**Problem description**
Output every line of the material exactly.

**Provided material**
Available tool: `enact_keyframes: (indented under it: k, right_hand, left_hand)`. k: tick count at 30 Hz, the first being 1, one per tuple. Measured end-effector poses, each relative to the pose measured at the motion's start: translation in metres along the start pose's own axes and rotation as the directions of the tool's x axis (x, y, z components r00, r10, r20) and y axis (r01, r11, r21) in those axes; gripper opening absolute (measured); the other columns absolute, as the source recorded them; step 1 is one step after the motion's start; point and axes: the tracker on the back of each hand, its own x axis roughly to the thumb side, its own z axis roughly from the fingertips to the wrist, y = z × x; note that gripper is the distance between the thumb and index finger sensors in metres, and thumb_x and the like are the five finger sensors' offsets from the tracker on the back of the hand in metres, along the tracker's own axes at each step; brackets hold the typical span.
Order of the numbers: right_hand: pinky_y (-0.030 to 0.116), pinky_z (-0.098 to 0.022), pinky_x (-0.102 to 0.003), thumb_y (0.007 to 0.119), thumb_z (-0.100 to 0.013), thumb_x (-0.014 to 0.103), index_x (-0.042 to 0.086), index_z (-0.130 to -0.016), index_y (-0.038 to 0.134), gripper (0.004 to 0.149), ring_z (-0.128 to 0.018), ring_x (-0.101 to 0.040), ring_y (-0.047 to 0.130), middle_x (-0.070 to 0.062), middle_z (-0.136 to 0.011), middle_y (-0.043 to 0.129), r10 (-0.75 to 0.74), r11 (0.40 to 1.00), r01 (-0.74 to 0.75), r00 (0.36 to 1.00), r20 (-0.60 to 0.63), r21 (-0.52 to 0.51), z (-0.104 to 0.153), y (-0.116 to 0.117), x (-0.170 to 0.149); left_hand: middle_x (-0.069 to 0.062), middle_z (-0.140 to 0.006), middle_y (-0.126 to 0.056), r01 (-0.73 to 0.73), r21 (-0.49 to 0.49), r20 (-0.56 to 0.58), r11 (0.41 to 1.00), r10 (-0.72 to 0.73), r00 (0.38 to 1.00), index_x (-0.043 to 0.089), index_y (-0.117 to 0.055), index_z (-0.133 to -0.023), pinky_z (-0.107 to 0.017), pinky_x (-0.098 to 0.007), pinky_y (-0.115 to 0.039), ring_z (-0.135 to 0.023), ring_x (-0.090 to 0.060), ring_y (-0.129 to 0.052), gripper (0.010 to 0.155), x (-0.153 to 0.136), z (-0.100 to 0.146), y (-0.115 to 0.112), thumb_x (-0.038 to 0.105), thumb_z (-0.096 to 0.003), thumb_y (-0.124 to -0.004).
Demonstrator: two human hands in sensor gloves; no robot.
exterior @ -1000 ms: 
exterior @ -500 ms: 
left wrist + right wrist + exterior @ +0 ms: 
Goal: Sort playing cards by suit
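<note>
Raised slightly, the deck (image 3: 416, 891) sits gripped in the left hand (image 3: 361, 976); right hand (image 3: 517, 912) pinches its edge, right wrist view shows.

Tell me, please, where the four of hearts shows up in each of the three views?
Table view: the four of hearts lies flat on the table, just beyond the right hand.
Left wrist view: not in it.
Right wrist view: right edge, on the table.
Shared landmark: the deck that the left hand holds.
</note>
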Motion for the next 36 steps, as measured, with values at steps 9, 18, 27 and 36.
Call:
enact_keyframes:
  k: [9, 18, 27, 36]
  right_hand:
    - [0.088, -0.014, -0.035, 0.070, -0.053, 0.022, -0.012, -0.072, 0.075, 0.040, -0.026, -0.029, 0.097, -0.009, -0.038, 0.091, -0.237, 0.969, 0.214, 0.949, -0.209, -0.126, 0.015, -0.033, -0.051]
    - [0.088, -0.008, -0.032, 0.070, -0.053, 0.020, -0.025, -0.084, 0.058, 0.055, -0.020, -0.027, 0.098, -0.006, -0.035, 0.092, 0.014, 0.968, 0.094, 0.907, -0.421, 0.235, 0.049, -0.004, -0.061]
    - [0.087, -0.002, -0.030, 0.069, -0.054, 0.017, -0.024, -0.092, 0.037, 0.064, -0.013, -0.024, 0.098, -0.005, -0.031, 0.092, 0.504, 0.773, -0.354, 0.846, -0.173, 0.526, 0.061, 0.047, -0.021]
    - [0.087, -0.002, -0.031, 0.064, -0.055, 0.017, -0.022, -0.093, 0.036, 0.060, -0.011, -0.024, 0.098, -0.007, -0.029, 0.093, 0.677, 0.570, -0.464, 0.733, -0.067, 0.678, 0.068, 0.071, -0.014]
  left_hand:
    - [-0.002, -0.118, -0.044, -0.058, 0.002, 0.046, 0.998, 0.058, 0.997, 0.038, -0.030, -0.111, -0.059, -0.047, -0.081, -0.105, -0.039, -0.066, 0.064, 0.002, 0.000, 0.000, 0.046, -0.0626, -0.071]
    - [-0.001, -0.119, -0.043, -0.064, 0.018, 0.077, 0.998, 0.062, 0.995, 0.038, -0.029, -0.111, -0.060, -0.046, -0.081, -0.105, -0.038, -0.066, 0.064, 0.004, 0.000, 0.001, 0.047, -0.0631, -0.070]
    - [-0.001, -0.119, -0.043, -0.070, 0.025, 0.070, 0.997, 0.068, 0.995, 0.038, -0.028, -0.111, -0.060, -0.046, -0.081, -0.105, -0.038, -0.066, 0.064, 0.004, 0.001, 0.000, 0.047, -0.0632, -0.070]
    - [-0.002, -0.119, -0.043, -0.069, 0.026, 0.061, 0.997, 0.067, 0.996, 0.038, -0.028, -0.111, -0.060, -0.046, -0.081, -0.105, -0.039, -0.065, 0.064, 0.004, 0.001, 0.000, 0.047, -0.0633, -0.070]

**Result of the task**
Available tool: `enact_keyframes: (indented under it: k, right_hand, left_hand)`. k: tick count at 30 Hz, the first being 1, one per tuple. Measured end-effector poses, each relative to the pose measured at the motion's start: translation in metres along the start pose's own axes and rotation as the directions of the tool's x axis (x, y, z components r00, r10, r20) and y axis (r01, r11, r21) in those axes; gripper opening absolute (measured); the other columns absolute, as the source recorded them; step 1 is one step after the motion's start; point and axes: the tracker on the back of each hand, its own x axis roughly to the thumb side, its own z axis roughly from the fingertips to the wrist, y = z × x; note that gripper is the distance between the thumb and index finger sensors in metres, and thumb_x and the like are the five finger sensors' offsets from the tracker on the back of the hand in metres, along the tracker's own axes at each step; brackets hold the typical span.
Order of the numbers: right_hand: pinky_y (-0.030 to 0.116), pinky_z (-0.098 to 0.022), pinky_x (-0.102 to 0.003), thumb_y (0.007 to 0.119), thumb_z (-0.100 to 0.013), thumb_x (-0.014 to 0.103), index_x (-0.042 to 0.086), index_z (-0.130 to -0.016), index_y (-0.038 to 0.134), gripper (0.004 to 0.149), ring_z (-0.128 to 0.018), ring_x (-0.101 to 0.040), ring_y (-0.047 to 0.130), middle_x (-0.070 to 0.062), middle_z (-0.136 to 0.011), middle_y (-0.043 to 0.129), r10 (-0.75 to 0.74), r11 (0.40 to 1.00), r01 (-0.74 to 0.75), r00 (0.36 to 1.00), r20 (-0.60 to 0.63), r21 (-0.52 to 0.51), z (-0.104 to 0.153), y (-0.116 to 0.117), x (-0.170 to 0.149); left_hand: middle_x (-0.069 to 0.062), middle_z (-0.140 to 0.006), middle_y (-0.126 to 0.056), r01 (-0.73 to 0.73), r21 (-0.49 to 0.49), r20 (-0.56 to 0.58), r11 (0.41 to 1.00), r10 (-0.72 to 0.73), r00 (0.38 to 1.00), index_x (-0.043 to 0.089), index_y (-0.117 to 0.055), index_z (-0.133 to -0.023), pinky_z (-0.107 to 0.017), pinky_x (-0.098 to 0.007), pinky_y (-0.115 to 0.039), ring_z (-0.135 to 0.023), ring_x (-0.090 to 0.060), ring_y (-0.129 to 0.052), gripper (0.010 to 0.155), x (-0.153 to 0.136), z (-0.100 to 0.146), y (-0.115 to 0.112), thumb_x (-0.038 to 0.105), thumb_z (-0.096 to 0.003), thumb_y (-0.124 to -0.004).
Demonstrator: two human hands in sensor gloves; no robot.
exterior @ -1000 ms: 
exterior @ -500 ms: 
left wrist + right wrist + exterior @ +0 ms: 
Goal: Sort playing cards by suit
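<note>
Raised slightly, the deck (image 3: 416, 891) sits gripped in the left hand (image 3: 361, 976); right hand (image 3: 517, 912) pinches its edge, right wrist view shows.

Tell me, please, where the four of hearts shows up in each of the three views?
Table view: the four of hearts lies flat on the table, just beyond the right hand.
Left wrist view: not in it.
Right wrist view: right edge, on the table.
Shared landmark: the deck that the left hand holds.
</note>
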Motion for the next 36 steps, as measured, with values at steps 9, 18, 27 and 36.
Call:
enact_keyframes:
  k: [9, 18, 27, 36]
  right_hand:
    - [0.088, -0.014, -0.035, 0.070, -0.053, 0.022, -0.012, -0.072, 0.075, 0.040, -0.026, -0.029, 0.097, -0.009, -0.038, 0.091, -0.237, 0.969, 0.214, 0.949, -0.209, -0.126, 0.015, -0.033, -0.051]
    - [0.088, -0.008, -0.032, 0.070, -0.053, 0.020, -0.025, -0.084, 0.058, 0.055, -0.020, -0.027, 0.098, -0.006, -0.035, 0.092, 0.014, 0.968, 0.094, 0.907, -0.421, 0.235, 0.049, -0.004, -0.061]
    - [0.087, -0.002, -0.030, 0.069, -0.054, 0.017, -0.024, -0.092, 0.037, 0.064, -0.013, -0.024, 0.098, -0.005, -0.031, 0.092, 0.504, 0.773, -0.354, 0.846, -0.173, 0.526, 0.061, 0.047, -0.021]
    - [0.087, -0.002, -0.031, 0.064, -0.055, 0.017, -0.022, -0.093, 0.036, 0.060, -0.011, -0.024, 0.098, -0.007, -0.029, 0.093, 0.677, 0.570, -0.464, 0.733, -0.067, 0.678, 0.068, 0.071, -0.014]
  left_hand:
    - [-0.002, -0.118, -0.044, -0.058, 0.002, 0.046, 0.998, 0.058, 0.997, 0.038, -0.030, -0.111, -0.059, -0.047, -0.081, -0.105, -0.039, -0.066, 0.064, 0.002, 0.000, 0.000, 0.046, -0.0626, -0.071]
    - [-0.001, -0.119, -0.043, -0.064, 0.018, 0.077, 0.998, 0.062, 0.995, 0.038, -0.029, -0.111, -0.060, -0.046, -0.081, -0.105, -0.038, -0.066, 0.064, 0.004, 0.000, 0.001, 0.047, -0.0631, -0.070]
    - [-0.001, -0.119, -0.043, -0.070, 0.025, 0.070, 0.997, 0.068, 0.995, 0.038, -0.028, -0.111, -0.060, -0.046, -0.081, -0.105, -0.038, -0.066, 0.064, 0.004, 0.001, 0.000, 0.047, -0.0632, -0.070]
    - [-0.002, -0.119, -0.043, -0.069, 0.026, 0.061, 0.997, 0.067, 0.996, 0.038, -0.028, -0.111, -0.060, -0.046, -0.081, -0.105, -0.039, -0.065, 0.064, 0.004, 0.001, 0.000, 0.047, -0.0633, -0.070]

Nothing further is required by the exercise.